There are a few distinct forms of song making up most of the Romanian folklore. As folk songs usually tend do, they are created to serve certain functions.
Such songs have been documented by Constantin Brailoiu in his book Esquisse d’ une mèthode de folklore musical published in 1931. Between 1951 and 1958 he released 40 volumes in the series Collection universelle de musique populaire enregistrée (Universal collection of recorded popular music) on 78 rpm records. This collection is today archived at the Institute of Ethnography and Folklore „Constantin Brăiloiu”, Bucharest. After long searches, I came to the conclusion that a digitalisation of these recordings is yet to be completed (even though it has been in works since 2006).
The main category of folkloric songs highlighted in Esquisse d’une mèthode de folklore musical that I encountered growing up with peasant grandparents in Romania is the funeral lament song. A score exemplified in C. Brailoiu can be found below.

Lament songs are usually improvised and sung in an extremely dramatic way, usually accompanied by crying and shouting.
The reason I am looking at this sort of song is the striking contrast between the general everyday attitude of the peasant woman and this manifestation.
Feminism did not reach Romanian villages.

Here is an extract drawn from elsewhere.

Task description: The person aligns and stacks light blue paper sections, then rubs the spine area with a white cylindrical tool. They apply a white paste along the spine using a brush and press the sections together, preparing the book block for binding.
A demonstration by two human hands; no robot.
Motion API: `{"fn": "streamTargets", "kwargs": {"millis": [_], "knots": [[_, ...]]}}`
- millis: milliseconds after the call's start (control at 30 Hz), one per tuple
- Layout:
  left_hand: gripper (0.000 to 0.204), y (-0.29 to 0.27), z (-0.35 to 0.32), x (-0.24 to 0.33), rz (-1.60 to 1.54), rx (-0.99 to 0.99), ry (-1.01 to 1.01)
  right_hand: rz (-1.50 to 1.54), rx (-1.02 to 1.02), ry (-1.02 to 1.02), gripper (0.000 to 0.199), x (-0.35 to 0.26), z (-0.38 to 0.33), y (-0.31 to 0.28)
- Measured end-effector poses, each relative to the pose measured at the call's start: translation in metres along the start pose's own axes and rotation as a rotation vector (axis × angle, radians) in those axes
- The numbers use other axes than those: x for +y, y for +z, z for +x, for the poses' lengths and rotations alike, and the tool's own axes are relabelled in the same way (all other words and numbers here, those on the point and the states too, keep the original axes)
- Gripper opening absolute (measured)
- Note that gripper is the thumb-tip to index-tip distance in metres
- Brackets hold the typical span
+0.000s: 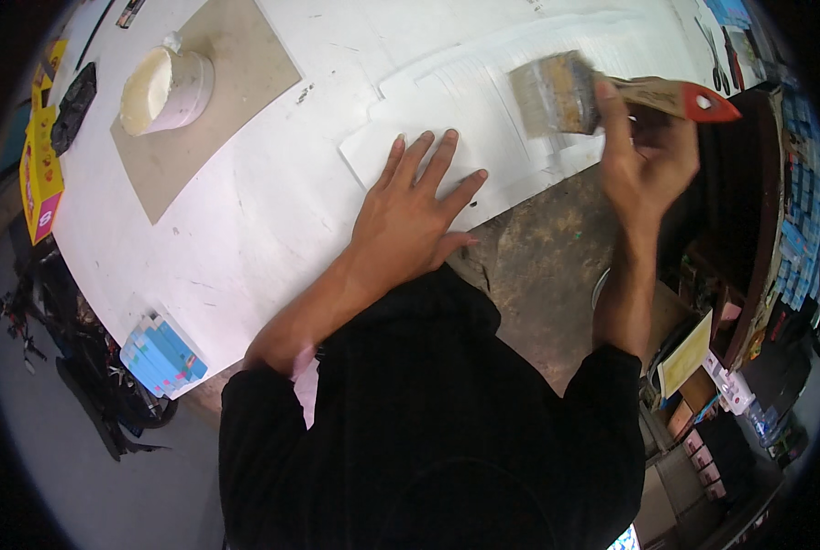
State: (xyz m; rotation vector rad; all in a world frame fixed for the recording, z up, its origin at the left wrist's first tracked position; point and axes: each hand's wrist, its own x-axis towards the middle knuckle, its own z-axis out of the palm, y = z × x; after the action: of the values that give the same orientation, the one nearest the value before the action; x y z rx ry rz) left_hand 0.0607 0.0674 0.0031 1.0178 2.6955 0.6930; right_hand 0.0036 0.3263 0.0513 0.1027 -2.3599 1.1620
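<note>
My right hand [648, 151] grips a wide flat paintbrush [561, 92] with a wooden handle and a red end. Its bristles are over the right part of some white paper sheets [483, 110]; whether they touch is hard to tell. The sheets lie fanned in overlapping edges on the white table. Flat on their left part, near the table's front edge, rests my left hand [410, 202] with fingers spread. To the far left stands a white tub [167, 90] of pale, creamy stuff, on a grey-brown board [236, 82].
A small stack of blue booklets [162, 357] sits at the table's near-left corner. A yellow box [41, 174] and a black object [74, 108] are at the left edge. Scissors [713, 57] lie far right. Shelves with blue stacks [804, 202] stand at right.
</note>
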Motion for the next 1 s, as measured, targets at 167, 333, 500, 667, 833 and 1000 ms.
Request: {"fn": "streamTargets", "kwargs": {"millis": [167, 333, 500, 667, 833, 1000], "knots": [[0.073, -0.005, 0.003, 0.0, 0.002, -0.031, 0.004, 0.169, -0.108, 0.129, 0.023, -0.019, -0.016, 0.024], [0.074, -0.003, 0.001, -0.001, -0.015, -0.024, 0.002, -0.008, -0.025, -0.038, 0.026, -0.012, -0.017, 0.007], [0.073, -0.004, 0.003, 0.0, 0.006, -0.026, 0.007, 0.021, -0.015, 0.141, 0.023, 0.018, -0.024, 0.004], [0.073, -0.002, 0.002, -0.001, -0.016, -0.035, -0.012, 0.076, 0.272, 0.172, 0.019, 0.004, -0.005, -0.021], [0.073, -0.006, 0.006, 0.001, -0.027, -0.066, -0.017, -0.014, 0.194, 0.187, 0.019, 0.014, -0.018, -0.005], [0.075, -0.009, 0.008, 0.005, -0.021, -0.107, -0.034, -0.119, 0.527, 0.097, 0.019, 0.031, 0.019, -0.072]]}}
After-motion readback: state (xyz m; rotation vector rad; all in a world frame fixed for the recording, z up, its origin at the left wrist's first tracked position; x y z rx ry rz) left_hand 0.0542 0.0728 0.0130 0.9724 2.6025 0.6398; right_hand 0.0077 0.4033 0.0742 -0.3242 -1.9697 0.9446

Deeply orthodox Christian and still haunted by communism, families here still follow the patriarchal formula. The inferior nature of women is a fact generally agreed upon by most men (and some women too). The woman births children. Raises them. The woman cleans. The woman cooks. The woman looks after the farm. The woman digs the fields. The woman weaves. The woman sews. The woman does not make decisions. The woman does not speak in the presence of men. The woman does not uncover her hair nor attract attention in any way. The woman is expected to cheat. She is weak. She should not be trusted. Always guilty. A neighbour beating his wife on a Wednesday night is an usual sound. A girl being raped every night on the news. A woman being raped by her husband is no new news at all.
The woman is quiet.
But she can weep. She is allowed that. The only time I heard my grandmother sing.